▶ _What you have to do_:
Each line in the material below, starting at the one that contains "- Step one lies" and ending at the one that contains "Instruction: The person", should be repeated exactly; the pictures should not.

====================

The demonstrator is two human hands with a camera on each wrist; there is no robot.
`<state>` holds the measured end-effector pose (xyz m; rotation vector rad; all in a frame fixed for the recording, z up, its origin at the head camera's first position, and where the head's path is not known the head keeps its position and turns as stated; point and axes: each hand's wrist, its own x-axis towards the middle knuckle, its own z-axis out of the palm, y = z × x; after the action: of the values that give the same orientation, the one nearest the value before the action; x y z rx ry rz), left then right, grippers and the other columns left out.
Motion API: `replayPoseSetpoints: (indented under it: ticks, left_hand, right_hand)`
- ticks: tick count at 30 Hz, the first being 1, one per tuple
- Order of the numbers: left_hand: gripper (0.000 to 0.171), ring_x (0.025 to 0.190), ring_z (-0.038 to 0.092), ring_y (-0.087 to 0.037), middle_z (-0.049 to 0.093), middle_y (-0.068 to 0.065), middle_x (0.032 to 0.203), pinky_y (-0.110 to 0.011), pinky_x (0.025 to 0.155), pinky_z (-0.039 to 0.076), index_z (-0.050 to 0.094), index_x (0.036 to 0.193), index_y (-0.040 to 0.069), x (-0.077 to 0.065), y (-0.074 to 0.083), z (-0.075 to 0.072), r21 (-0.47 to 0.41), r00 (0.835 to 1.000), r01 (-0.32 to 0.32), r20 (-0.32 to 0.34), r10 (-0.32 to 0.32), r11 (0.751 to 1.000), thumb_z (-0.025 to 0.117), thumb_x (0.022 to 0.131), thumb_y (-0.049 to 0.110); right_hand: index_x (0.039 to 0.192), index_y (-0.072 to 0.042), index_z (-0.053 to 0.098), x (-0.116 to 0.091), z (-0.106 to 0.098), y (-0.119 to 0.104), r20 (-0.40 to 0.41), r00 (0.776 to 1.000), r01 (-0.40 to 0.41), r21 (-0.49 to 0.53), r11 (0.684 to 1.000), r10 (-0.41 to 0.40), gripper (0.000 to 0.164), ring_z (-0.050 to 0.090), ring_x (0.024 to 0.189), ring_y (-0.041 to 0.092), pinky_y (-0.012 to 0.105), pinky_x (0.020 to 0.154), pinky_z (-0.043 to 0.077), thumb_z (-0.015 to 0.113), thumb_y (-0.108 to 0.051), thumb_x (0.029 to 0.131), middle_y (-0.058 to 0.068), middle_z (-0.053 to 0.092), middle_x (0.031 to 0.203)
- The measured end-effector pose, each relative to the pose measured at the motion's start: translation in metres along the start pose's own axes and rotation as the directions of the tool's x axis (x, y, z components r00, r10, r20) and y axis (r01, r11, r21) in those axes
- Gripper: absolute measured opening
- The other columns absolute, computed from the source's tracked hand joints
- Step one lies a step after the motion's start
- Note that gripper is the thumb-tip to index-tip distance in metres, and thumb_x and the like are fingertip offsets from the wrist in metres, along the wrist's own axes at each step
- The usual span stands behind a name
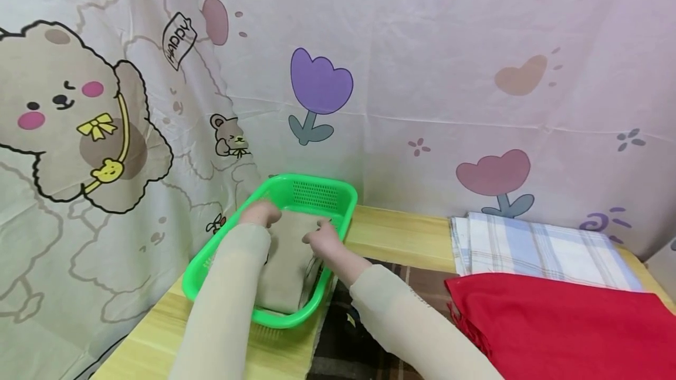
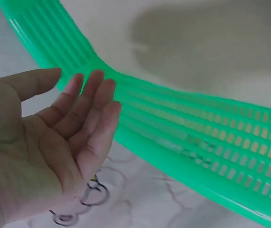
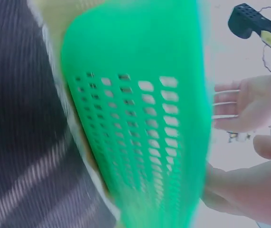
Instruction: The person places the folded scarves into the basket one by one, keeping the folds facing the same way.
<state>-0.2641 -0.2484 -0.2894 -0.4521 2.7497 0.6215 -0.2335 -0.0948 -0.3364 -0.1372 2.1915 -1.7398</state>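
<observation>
A folded beige cloth (image 1: 287, 251) lies in a green plastic basket (image 1: 280, 320) with perforated walls. My left hand (image 1: 259, 213) is over the basket's left side, by the cloth's far left corner. In the left wrist view its fingers are loosely bent with nothing in the palm, beside the basket wall (image 2: 197, 128). Over the right side of the cloth is my right hand (image 1: 326, 242), and nothing shows in its grasp. In the right wrist view the basket wall hides part of its fingers.
A dark brown plaid cloth (image 1: 338, 333) spreads on the wooden table (image 1: 406, 233) right of the basket. Farther right lie a red fringed cloth (image 1: 560, 327) and a folded blue-white checked cloth (image 1: 544, 251). A printed curtain (image 1: 422, 75) hangs behind and at left.
</observation>
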Motion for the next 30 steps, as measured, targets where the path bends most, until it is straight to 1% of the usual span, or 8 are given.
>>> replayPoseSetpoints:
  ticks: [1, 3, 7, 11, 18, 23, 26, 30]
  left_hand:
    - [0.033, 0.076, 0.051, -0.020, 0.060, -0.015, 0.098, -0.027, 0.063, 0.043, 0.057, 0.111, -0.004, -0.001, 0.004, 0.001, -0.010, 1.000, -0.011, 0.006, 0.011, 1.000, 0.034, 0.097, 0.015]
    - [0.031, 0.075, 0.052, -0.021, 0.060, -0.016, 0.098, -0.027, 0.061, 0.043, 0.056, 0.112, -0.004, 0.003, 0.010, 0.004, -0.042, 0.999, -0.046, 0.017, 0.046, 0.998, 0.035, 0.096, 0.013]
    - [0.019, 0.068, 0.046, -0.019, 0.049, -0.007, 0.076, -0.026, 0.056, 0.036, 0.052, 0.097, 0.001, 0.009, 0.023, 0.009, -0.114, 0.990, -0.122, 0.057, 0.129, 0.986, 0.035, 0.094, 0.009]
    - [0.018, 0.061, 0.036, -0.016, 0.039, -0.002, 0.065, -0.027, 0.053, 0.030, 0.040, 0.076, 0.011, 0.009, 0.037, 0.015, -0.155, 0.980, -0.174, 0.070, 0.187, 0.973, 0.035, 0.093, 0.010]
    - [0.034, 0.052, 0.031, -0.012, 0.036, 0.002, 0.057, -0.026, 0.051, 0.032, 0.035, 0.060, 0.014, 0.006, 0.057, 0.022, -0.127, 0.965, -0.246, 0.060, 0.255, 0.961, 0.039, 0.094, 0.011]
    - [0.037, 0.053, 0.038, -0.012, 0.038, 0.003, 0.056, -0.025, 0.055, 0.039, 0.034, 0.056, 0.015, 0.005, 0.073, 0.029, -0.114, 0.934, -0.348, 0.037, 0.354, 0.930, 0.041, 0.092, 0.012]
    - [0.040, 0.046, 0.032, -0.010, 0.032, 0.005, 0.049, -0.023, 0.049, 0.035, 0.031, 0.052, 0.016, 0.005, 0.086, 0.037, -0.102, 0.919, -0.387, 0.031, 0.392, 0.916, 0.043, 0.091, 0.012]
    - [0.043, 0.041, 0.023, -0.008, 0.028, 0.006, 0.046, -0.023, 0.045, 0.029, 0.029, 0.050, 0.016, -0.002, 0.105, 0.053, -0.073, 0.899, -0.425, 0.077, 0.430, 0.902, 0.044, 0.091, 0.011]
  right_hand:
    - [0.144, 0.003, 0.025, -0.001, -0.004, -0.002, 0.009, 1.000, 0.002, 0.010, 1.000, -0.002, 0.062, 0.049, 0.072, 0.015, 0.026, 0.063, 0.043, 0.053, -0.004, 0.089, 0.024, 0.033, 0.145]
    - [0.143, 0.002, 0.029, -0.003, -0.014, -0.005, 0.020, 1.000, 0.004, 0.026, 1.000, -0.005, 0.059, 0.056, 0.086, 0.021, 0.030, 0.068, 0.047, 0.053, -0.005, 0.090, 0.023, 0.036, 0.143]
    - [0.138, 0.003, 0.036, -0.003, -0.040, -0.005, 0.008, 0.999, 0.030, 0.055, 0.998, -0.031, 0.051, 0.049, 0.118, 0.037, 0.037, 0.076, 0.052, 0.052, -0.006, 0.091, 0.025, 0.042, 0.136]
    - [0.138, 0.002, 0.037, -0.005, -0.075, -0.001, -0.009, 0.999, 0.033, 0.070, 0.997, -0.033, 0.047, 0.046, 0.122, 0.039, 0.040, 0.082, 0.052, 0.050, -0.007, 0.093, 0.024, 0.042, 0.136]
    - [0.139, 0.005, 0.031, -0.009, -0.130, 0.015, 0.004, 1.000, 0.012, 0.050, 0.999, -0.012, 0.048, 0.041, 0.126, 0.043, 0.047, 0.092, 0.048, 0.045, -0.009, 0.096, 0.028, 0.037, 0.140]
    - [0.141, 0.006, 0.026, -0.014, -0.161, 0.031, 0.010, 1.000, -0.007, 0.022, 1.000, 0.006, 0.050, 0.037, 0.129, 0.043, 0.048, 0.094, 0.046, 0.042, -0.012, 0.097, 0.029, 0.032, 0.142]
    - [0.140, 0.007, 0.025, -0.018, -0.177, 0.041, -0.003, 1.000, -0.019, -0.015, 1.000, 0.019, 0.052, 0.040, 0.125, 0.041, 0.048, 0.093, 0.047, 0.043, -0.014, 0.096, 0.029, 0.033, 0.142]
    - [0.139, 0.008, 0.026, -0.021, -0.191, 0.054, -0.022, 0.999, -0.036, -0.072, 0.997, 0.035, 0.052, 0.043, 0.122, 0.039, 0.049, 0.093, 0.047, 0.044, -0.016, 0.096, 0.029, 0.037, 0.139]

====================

▶ _Answer_:
- Step one lies a step after the motion's start
- Note that gripper is the thumb-tip to index-tip distance in metres, and thumb_x and the like are fingertip offsets from the wrist in metres, along the wrist's own axes at each step
- The usual span stands behind a name
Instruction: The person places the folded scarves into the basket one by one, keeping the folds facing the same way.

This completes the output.